*EXERCISE DESCRIPTION*. Give the count of lines in the data that include "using", with no other words.

[Dataset items]
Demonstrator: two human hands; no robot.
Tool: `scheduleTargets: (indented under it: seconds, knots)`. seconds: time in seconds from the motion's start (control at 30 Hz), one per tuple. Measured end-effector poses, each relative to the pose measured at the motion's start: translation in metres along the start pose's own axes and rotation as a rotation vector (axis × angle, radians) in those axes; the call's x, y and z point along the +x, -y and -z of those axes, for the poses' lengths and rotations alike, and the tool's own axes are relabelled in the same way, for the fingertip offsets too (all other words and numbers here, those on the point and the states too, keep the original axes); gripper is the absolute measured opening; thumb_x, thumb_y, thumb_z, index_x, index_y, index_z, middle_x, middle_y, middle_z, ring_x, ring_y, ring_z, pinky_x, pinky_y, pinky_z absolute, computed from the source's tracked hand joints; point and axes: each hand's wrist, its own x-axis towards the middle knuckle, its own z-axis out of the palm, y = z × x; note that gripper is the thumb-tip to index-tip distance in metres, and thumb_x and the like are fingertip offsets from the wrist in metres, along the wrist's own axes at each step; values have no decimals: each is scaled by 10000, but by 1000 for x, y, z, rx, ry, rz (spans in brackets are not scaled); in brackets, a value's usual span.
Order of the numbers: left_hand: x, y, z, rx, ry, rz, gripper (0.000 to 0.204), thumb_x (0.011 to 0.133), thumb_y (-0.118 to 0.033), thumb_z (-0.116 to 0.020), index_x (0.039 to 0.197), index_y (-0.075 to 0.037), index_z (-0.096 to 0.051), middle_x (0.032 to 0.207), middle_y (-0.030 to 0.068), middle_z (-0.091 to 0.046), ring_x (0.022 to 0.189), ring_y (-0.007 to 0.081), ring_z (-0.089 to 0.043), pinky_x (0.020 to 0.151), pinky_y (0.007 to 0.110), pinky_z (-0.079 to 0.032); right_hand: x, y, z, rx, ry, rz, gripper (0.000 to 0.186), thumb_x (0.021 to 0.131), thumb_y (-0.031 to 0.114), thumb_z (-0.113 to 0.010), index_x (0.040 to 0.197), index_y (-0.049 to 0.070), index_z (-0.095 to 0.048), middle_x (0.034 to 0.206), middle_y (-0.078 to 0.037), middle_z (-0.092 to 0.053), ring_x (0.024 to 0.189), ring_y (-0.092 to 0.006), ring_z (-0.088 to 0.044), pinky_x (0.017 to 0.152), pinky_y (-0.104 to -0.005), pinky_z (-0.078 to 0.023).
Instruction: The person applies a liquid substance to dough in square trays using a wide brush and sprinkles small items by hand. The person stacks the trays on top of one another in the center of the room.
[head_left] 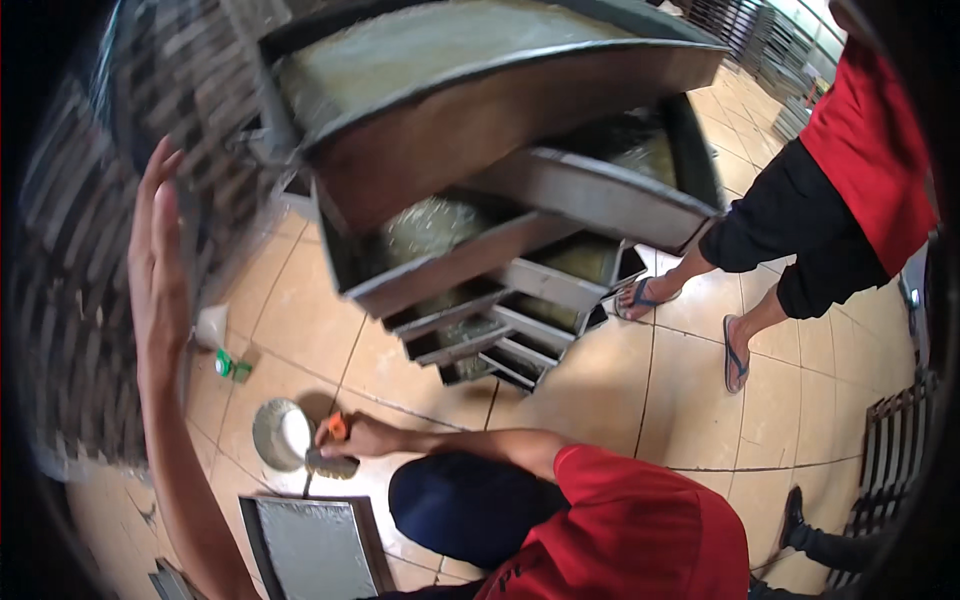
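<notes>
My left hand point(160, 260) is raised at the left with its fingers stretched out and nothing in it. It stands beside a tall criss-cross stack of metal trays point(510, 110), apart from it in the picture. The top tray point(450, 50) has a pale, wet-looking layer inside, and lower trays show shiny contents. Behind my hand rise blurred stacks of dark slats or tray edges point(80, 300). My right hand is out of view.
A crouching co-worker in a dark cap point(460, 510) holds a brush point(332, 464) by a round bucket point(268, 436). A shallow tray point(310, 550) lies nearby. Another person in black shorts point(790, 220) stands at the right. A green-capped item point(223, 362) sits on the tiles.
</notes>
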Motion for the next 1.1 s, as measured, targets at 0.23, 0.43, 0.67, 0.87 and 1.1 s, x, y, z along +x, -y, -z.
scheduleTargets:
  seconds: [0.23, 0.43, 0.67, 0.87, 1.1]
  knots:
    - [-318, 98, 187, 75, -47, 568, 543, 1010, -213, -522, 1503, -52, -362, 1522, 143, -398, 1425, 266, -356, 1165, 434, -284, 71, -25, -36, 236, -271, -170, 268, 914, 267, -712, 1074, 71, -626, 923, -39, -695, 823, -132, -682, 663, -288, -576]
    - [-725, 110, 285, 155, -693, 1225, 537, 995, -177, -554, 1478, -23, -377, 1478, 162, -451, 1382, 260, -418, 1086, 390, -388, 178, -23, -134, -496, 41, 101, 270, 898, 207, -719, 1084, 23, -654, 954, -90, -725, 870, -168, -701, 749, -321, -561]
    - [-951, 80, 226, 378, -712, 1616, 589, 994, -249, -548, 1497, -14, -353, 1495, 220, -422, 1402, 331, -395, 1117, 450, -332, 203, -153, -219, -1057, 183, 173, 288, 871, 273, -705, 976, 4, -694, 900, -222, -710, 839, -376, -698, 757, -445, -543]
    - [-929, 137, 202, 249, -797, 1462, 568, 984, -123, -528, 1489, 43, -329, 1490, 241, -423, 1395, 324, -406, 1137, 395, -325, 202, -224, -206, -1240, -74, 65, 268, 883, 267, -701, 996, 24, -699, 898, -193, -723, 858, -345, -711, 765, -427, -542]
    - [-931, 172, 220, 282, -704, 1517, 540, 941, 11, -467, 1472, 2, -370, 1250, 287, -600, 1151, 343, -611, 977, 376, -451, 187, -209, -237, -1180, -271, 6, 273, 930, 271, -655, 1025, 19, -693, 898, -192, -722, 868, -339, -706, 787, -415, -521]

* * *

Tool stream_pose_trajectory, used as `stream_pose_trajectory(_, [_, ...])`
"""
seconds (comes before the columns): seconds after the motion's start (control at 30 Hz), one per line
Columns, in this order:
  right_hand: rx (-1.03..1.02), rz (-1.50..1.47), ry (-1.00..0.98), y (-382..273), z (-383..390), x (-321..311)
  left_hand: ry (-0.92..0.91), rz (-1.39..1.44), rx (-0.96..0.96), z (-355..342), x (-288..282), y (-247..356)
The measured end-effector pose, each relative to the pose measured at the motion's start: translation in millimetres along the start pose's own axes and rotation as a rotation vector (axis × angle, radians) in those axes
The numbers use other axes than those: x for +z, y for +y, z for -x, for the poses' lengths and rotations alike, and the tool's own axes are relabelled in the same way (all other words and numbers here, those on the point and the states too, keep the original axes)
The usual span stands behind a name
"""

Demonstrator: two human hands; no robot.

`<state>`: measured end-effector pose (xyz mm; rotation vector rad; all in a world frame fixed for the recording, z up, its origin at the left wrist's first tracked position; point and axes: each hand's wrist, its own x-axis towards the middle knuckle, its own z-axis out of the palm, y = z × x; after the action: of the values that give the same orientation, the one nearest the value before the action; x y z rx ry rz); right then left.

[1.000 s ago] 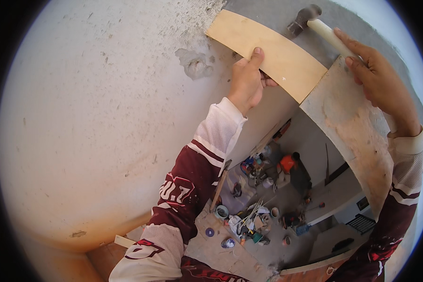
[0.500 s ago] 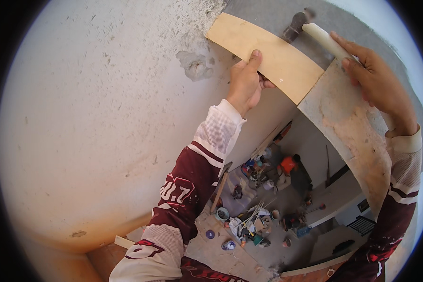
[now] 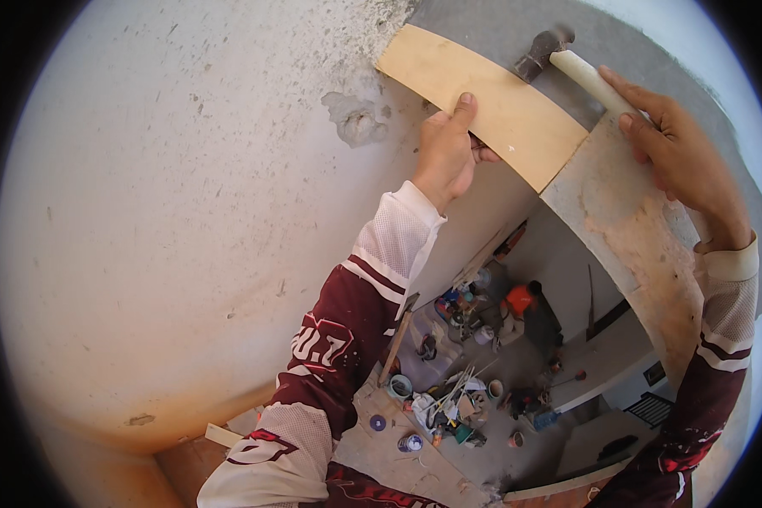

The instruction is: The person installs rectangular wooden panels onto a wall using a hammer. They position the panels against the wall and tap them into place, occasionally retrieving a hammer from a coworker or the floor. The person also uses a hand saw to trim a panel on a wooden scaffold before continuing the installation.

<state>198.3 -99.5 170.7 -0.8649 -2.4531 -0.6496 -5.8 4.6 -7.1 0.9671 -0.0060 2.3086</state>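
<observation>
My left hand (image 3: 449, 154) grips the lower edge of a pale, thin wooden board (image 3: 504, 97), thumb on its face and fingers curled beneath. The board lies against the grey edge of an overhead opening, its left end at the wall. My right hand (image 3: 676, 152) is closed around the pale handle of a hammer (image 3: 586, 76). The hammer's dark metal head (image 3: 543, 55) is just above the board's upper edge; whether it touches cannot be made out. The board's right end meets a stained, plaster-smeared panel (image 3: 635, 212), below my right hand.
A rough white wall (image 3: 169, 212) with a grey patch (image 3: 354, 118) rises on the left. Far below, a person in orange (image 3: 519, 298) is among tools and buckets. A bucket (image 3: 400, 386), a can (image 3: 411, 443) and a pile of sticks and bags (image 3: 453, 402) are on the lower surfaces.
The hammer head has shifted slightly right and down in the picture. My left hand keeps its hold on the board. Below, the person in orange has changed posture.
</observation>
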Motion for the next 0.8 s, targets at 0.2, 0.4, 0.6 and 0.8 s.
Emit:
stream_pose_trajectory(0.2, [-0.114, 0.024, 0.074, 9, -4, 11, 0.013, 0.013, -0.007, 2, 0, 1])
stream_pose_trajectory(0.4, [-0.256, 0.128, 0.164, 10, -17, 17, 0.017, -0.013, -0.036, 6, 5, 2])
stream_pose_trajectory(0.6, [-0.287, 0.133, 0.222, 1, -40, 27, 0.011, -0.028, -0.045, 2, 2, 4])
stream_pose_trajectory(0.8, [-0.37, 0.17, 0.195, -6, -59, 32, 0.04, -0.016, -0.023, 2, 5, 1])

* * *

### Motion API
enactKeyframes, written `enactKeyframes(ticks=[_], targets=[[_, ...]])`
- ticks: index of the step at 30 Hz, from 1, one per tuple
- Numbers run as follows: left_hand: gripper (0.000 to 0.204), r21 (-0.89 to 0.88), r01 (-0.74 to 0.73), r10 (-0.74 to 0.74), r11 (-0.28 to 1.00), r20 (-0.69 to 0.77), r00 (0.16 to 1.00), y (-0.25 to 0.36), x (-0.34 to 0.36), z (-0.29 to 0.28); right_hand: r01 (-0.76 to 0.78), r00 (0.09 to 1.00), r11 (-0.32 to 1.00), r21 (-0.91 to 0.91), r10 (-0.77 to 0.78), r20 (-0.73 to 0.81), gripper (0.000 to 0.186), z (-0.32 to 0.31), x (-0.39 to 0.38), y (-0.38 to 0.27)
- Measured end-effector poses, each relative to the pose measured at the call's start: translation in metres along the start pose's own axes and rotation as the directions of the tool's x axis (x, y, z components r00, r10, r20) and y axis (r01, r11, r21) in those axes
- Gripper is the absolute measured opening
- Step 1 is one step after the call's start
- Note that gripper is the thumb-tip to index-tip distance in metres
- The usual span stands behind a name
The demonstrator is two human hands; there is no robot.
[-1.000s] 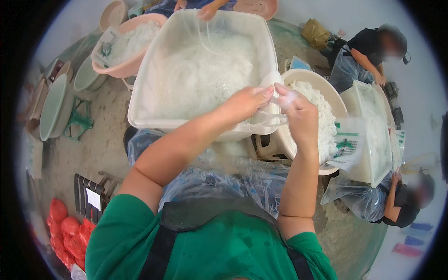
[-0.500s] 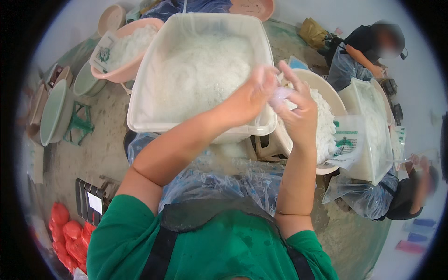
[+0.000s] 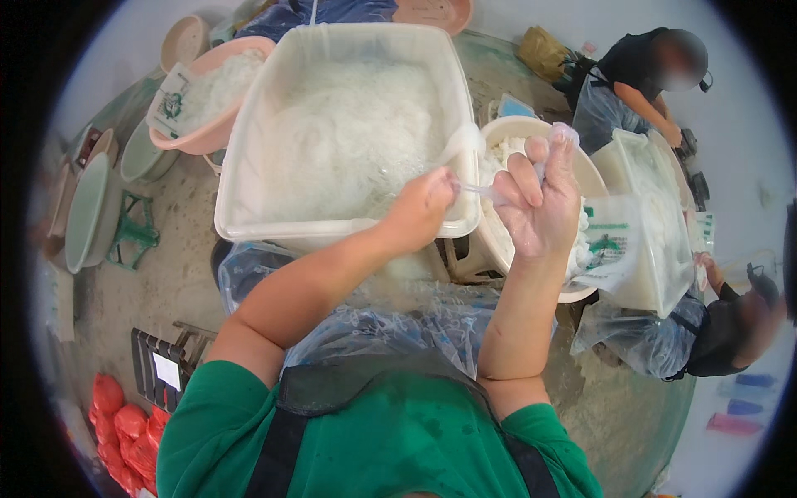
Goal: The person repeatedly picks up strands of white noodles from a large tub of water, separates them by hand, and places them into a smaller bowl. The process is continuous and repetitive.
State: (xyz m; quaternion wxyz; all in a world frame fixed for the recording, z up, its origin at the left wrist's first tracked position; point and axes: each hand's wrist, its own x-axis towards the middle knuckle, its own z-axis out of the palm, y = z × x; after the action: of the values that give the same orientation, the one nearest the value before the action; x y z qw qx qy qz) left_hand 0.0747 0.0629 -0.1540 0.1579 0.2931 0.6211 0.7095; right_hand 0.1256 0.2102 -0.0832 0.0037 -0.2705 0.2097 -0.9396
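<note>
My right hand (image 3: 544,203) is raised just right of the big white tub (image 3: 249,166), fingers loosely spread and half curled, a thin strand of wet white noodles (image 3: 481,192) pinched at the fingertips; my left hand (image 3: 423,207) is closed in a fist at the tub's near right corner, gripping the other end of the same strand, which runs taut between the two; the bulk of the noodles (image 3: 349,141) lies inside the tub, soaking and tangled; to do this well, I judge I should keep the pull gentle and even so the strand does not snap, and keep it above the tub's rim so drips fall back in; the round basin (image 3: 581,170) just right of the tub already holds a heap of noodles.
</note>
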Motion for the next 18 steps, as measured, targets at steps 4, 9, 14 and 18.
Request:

*ANSWER*. 2